[TASK INSTRUCTIONS] Omit all pictures. Print the remaining lines exactly, from the start of the data through the line containing "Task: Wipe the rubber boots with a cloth".

[DATA EXTRACT]
━━━
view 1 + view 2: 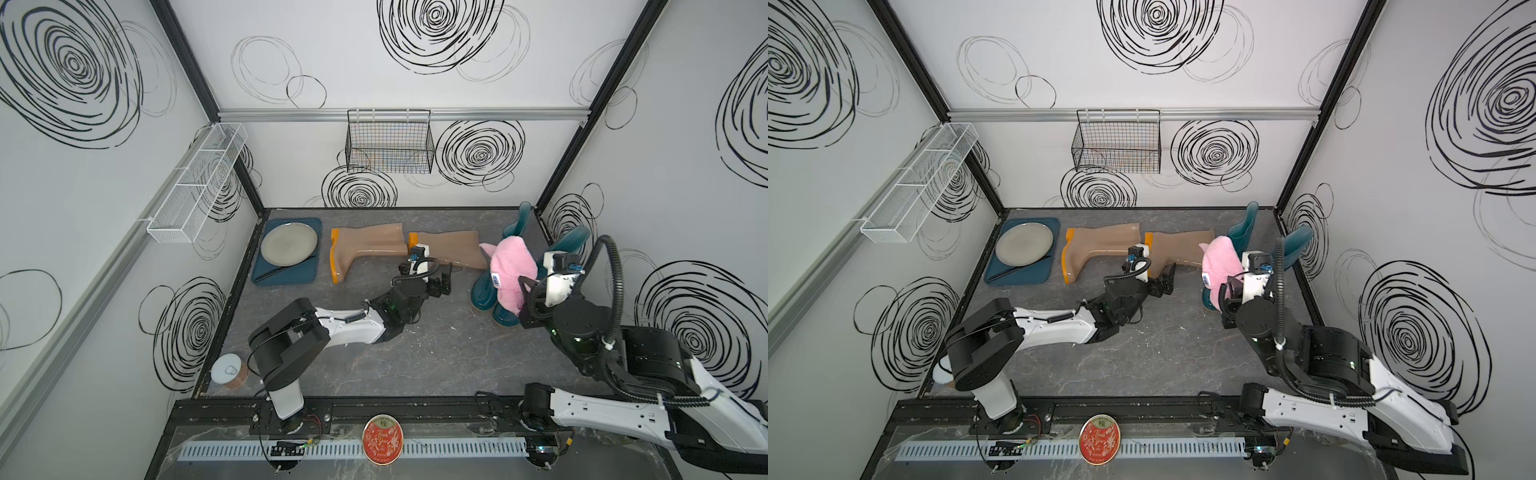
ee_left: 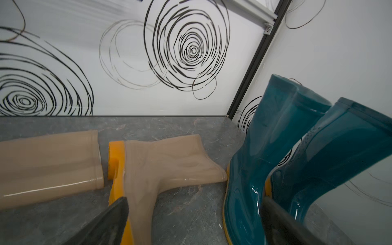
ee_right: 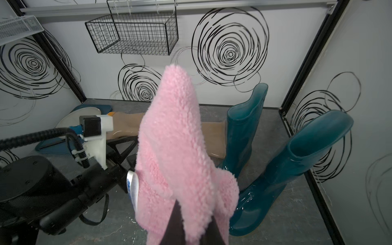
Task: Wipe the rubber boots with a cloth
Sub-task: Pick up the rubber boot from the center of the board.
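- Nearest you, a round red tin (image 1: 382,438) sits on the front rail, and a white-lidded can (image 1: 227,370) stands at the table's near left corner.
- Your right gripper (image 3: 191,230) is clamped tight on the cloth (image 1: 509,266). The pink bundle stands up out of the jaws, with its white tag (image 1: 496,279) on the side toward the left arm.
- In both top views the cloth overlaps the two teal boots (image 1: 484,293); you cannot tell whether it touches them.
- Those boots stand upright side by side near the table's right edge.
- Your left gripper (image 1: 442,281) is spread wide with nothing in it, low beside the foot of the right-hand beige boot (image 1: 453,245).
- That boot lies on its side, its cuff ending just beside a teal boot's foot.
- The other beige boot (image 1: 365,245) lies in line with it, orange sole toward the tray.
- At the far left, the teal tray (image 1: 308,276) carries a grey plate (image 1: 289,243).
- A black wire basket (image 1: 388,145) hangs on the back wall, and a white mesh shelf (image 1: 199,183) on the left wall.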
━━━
[RESULT]
view 1 + view 2: 
ee_left: 
ee_right: 
Task: Wipe the rubber boots with a cloth

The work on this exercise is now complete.